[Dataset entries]

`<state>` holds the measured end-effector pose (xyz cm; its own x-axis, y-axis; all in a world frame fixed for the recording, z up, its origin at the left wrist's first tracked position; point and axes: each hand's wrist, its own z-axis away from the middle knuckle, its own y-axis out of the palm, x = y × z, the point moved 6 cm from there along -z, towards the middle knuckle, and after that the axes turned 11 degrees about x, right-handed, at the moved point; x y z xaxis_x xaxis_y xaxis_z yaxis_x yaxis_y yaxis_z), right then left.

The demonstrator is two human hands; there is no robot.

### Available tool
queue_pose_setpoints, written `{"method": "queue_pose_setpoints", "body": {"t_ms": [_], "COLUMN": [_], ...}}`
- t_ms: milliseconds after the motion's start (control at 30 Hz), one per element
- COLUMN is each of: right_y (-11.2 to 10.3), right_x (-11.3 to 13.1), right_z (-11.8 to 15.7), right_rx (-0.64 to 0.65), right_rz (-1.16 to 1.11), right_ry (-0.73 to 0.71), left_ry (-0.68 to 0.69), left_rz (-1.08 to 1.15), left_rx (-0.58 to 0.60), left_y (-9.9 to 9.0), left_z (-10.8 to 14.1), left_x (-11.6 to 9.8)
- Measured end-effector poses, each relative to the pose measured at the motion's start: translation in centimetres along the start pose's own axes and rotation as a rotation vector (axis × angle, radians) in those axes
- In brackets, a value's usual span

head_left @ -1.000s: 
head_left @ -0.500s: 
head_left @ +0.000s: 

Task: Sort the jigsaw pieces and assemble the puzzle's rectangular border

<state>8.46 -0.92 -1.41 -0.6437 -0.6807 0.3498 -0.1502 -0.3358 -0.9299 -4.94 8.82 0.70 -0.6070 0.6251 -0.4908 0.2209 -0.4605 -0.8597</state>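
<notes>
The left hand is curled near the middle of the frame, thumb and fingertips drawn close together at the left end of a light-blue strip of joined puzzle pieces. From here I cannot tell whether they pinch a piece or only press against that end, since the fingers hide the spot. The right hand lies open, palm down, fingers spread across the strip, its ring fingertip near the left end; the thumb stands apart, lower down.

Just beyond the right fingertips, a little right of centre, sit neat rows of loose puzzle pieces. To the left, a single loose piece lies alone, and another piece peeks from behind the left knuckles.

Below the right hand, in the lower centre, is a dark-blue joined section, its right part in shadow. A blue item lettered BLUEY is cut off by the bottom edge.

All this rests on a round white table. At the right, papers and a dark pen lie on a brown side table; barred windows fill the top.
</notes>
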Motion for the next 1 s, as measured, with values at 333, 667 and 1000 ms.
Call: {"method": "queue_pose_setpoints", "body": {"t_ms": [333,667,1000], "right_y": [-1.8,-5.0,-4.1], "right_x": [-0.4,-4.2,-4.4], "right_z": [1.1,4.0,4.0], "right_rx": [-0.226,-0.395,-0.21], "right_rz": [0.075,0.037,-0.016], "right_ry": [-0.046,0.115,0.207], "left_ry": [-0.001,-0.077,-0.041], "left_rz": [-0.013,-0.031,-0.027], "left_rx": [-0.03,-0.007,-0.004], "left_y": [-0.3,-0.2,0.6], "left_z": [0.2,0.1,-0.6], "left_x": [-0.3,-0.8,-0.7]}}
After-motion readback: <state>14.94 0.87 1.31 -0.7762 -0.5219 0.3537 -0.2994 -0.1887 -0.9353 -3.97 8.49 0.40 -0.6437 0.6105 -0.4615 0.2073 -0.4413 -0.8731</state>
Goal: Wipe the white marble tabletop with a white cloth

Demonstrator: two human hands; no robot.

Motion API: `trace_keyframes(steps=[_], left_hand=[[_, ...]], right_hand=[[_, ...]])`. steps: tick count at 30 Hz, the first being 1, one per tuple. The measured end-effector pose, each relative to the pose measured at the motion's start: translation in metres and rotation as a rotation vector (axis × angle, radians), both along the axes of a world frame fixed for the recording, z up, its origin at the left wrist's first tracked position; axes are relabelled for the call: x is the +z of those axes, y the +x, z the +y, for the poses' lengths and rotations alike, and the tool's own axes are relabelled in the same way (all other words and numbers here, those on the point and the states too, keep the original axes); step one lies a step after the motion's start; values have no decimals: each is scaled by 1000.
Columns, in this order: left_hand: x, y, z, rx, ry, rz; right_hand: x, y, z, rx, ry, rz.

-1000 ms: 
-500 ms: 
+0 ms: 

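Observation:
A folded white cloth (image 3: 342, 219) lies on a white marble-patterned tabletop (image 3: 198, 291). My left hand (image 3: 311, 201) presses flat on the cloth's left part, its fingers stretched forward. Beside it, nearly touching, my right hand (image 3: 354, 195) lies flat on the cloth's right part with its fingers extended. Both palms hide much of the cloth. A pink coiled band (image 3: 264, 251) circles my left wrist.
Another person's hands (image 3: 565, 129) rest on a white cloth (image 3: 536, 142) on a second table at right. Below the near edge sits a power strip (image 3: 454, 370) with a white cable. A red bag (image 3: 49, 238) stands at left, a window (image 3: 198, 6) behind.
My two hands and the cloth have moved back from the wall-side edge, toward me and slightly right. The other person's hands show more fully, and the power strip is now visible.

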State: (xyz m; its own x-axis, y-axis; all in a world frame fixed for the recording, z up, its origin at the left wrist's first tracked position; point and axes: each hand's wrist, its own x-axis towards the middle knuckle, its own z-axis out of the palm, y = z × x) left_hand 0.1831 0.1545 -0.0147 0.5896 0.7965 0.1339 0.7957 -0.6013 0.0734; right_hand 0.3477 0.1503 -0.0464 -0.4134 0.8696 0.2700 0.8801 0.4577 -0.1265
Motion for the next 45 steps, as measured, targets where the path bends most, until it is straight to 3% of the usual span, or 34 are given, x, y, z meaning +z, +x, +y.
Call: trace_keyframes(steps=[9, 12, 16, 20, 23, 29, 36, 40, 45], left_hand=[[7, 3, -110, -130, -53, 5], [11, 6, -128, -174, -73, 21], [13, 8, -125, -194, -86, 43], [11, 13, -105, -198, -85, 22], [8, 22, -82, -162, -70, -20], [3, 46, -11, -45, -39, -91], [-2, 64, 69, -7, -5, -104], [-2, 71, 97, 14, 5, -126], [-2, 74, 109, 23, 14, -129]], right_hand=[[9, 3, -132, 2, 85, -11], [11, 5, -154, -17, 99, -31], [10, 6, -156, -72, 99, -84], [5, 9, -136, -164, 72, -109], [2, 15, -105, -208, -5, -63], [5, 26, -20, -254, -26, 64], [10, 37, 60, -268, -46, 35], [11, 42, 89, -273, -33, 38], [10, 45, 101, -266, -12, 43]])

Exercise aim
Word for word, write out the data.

Answer to this task
`<state>` holds the measured end-effector pose (xyz cm; its own x-axis, y-axis; all in a world frame fixed for the recording, z up, its origin at the left wrist's first tracked position; point and axes: each hand's wrist, its own z-axis away from the middle knuckle, its own y-axis out of the palm, x = y × z, the point moved 6 cm from there along -z, towards the middle knuckle, and after that the axes turned 11 degrees about x, right-handed, at the moved point; x y z xaxis_x xaxis_y xaxis_z yaxis_x yaxis_y yaxis_z), right then left.

The demonstrator is two human hands; there is no robot.

### Available tool
queue_pose_setpoints, written `{"method": "queue_pose_setpoints", "body": {"t_ms": [_], "COLUMN": [_], ...}}`
- t_ms: milliseconds after the motion's start (control at 30 Hz), one per element
- COLUMN is each of: right_y (-11.2 to 10.3), right_x (-11.3 to 13.1), right_z (-11.8 to 15.7), right_rx (-0.64 to 0.65), right_rz (-1.16 to 1.11), right_ry (-0.73 to 0.71), left_ry (-0.68 to 0.69), left_rz (-1.08 to 1.15), left_rx (-0.58 to 0.60), left_y (-9.9 to 9.0), left_z (-10.8 to 14.1), left_x (-11.6 to 9.8)
- Measured end-effector poses, each relative to the pose measured at the motion's start: translation in centimetres along the start pose's own axes and rotation as a rotation vector (axis × angle, radians) in those axes
- In brackets, a value's usual span

head_left @ -1.000s: 
head_left @ -0.500s: 
head_left @ +0.000s: 

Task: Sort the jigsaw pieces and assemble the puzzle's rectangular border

<state>8.46 -0.92 -1.41 -0.6437 -0.6807 0.3498 -0.1502 -0.3358 -0.9299 -4.94 8.82 0.70 -0.6070 0.6251 -0.4908 0.2209 -0.4605 -0.8597</state>
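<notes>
The left hand is curled near the middle of the frame, thumb and fingertips drawn close together at the left end of a light-blue strip of joined puzzle pieces. From here I cannot tell whether they pinch a piece or only press against that end, since the fingers hide the spot. The right hand lies open, palm down, fingers spread across the strip, its ring fingertip near the left end; the thumb stands apart, lower down.

Just beyond the right fingertips, a little right of centre, sit neat rows of loose puzzle pieces. To the left, a single loose piece lies alone, and another piece peeks from behind the left knuckles.

Below the right hand, in the lower centre, is a dark-blue joined section, its right part in shadow. A blue item lettered BLUEY is cut off by the bottom edge.

All this rests on a round white table. At the right, papers and a dark pen lie on a brown side table; barred windows fill the top.
</notes>
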Motion for the next 1 s, as measured, with values at 333, 667 and 1000 ms.
Call: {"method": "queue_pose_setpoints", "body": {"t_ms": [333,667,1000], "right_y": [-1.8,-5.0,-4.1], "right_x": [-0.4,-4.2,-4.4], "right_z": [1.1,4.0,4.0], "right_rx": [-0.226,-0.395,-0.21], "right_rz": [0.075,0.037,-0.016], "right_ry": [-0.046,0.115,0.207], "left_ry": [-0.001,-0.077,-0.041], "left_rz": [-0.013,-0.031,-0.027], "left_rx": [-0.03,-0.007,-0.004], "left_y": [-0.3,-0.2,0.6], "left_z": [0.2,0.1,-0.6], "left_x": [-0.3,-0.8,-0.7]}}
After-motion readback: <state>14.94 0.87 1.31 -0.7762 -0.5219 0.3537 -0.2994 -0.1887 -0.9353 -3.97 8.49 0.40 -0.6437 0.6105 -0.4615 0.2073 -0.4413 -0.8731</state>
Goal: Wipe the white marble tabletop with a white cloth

Demonstrator: two human hands; no robot.

Motion API: `trace_keyframes(steps=[_], left_hand=[[_, ...]], right_hand=[[_, ...]])`. steps: tick count at 30 Hz, the first being 1, one per tuple. The measured end-effector pose, each relative to the pose measured at the motion's start: translation in metres and rotation as a rotation vector (axis × angle, radians), both along the axes of a world frame fixed for the recording, z up, its origin at the left wrist's first tracked position; axes are relabelled for the call: x is the +z of those axes, y the +x, z the +y, for the poses' lengths and rotations alike, and the tool's own axes are relabelled in the same way (all other words and numbers here, those on the point and the states too, keep the original axes); step one lies a step after the motion's start; values have no decimals: each is scaled by 1000.
Columns, in this order: left_hand: x, y, z, rx, ry, rz; right_hand: x, y, z, rx, ry, rz.

-1000 ms: 
-500 ms: 
+0 ms: 

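Observation:
A folded white cloth (image 3: 342, 219) lies on a white marble-patterned tabletop (image 3: 198, 291). My left hand (image 3: 311, 201) presses flat on the cloth's left part, its fingers stretched forward. Beside it, nearly touching, my right hand (image 3: 354, 195) lies flat on the cloth's right part with its fingers extended. Both palms hide much of the cloth. A pink coiled band (image 3: 264, 251) circles my left wrist.
Another person's hands (image 3: 565, 129) rest on a white cloth (image 3: 536, 142) on a second table at right. Below the near edge sits a power strip (image 3: 454, 370) with a white cable. A red bag (image 3: 49, 238) stands at left, a window (image 3: 198, 6) behind.
My two hands and the cloth have moved back from the wall-side edge, toward me and slightly right. The other person's hands show more fully, and the power strip is now visible.
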
State: (xyz m; its own x-axis, y-axis; all in a world frame fixed for the recording, z up, its origin at the left wrist's first tracked position; point and axes: each hand's wrist, its own x-axis towards the middle knuckle, its own z-axis out of the palm, y = z × x) left_hand 0.1831 0.1545 -0.0147 0.5896 0.7965 0.1339 0.7957 -0.6013 0.0734; right_hand 0.3477 0.1503 -0.0464 -0.4134 0.8696 0.2700 0.8801 0.4577 -0.1265
Motion for the next 45 steps, as measured, targets where the path bends most, until it is straight to 3% of the usual span, or 34 are given, x, y, z meaning +z, +x, +y.
Call: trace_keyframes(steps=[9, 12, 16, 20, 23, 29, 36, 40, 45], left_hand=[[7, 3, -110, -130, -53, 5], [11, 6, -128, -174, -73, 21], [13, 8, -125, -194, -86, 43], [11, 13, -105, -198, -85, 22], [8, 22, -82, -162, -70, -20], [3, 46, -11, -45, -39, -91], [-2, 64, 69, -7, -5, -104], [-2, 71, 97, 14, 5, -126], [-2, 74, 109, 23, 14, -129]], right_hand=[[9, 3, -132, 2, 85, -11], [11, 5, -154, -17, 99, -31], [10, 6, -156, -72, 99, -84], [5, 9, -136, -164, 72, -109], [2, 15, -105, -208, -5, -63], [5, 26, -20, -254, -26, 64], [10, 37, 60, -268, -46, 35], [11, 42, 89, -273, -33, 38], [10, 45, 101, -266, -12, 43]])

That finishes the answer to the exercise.